Assigned task => Every line below between the line holding "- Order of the" and the line holding "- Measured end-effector", inclusive, should be repeated exactly, and all other lines omitted.

Raw data Start Marker

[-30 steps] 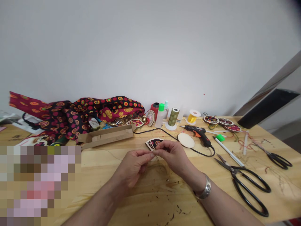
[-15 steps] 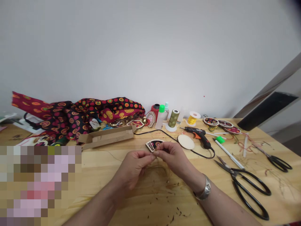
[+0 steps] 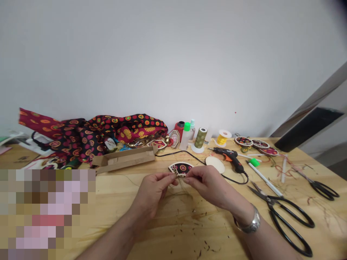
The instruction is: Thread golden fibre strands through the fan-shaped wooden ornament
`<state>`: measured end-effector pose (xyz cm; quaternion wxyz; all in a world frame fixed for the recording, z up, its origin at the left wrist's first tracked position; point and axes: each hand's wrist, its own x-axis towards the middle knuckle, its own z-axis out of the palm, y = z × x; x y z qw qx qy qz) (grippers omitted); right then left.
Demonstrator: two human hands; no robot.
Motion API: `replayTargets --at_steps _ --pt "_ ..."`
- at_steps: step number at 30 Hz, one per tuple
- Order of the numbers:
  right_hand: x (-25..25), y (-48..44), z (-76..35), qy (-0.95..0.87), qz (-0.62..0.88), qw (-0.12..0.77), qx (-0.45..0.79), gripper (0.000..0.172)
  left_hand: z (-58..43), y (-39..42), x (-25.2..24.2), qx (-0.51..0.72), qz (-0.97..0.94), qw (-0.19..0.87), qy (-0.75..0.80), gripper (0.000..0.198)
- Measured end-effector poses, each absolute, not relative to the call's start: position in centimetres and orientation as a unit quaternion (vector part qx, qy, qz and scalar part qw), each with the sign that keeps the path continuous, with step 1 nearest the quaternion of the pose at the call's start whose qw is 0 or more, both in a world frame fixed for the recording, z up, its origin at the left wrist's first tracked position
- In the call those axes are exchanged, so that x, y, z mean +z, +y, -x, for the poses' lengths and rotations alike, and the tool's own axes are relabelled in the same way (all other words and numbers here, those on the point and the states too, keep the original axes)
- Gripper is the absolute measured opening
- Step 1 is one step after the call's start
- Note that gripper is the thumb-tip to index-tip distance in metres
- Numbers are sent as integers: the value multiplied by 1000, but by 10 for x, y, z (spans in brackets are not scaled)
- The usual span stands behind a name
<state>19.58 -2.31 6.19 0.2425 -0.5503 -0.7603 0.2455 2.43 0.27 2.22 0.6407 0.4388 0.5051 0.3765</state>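
A fan-shaped ornament with a pale cut-out rim and dark patterned cloth inside is between my two hands at the middle of the table. Thin olive thread hangs in loose loops from its lower edge. My left hand is closed, thumb and forefinger pinching the thread by the ornament's lower left. On the other side, my right hand pinches thread at the lower right edge, its fingertips partly covering the ornament. The exact bit of thread in each pinch is too small to make out.
A glue gun and a pale oval disc lie behind my right hand. Large scissors rest at the right. Behind stand a thread cone, bottles and a cardboard tray. Patterned cloth is heaped at the back left.
My fingertips, close together before, have drawn apart, with the right hand shifting to the right. More of the ornament and the hanging thread now shows. The view has shifted slightly.
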Motion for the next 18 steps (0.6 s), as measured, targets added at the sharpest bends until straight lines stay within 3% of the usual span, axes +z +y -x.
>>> replayTargets --at_steps 5,9,12,15,18 --pt "66 -36 -183 -836 482 188 181 24 -22 3 23 384 -451 642 487 26" --pt "50 -46 -166 -904 412 79 82 13 -21 4 22 380 -425 671 473 27" --pt "43 -54 -159 -934 346 59 62 13 -21 6 22 387 -373 715 446 25" --pt "50 -56 -161 -940 237 148 196 22 -21 7 21 396 -349 736 425 23" --pt "57 -45 -169 -834 317 335 305 30 -22 4 21 394 -366 733 417 22"
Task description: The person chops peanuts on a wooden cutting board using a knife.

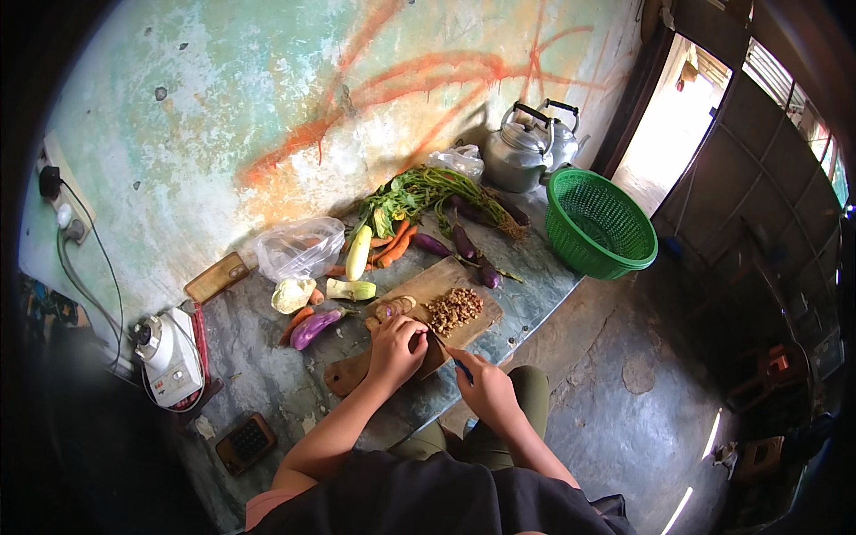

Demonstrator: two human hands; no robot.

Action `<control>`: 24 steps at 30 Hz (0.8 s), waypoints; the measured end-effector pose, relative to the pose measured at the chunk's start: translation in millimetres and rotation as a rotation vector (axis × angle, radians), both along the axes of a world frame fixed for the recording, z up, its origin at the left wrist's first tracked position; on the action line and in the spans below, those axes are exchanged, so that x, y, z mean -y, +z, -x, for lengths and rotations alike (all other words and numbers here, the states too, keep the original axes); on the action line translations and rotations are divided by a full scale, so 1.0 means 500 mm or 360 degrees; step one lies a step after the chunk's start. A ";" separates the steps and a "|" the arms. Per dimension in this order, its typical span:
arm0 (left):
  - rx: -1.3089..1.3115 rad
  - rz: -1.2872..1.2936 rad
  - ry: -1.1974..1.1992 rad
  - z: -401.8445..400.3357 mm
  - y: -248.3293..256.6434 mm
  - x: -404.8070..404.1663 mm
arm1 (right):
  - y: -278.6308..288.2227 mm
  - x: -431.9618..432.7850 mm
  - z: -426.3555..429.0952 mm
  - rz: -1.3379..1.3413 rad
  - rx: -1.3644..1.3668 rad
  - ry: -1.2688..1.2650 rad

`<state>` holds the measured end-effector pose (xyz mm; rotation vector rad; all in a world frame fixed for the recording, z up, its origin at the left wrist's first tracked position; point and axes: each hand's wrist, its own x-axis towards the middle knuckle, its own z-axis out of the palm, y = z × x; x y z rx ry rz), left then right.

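A wooden cutting board (438, 275) with a handle lies on the stone-look tabletop in front of me. On it are a heap of small diced brownish vegetable pieces (455, 311) and several round slices (394, 307), which look like eggplant. My left hand (399, 348) rests over the board beside the slices, fingers curled; whatever lies beneath them is hidden. My right hand (487, 388) grips a knife by its blue handle (464, 372). The dark blade (437, 339) points toward my left fingertips, close to the diced heap.
Left of the board lie a purple eggplant (315, 329), a cut pale squash (350, 289) and a cauliflower piece (293, 295). Behind are carrots (399, 247), leafy greens (414, 190) and more eggplants (463, 242). A green basket (598, 224) overhangs the table edge near metal kettles (515, 157).
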<state>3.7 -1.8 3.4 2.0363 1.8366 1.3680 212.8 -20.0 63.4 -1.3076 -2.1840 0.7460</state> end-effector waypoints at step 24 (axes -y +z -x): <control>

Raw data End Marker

Response =>
- Order of the numbers:
  right_hand: x (-25..25), y (-48..44), z (-76..35), qy (-0.95..0.87), qz (-0.62..0.88), qw (-0.12..0.77), qx (-0.45..0.79), gripper (0.000..0.172)
  left_hand: z (-58..43), y (-39..42), x (-25.2..24.2), qx (-0.51..0.72), qz (-0.97..0.94), qw (-0.19..0.87), qy (-0.75..0.80), gripper (0.000..0.198)
- Measured end-effector poses, each absolute, not relative to the call's start: position in centimetres and orientation as a unit quaternion (vector part qx, qy, qz and scalar part qw), each with the sign that keeps the path continuous, with step 1 nearest the quaternion of the pose at the call's start whose qw is 0 or more, both in a world frame fixed for the recording, z up, its origin at the left wrist's first tracked position

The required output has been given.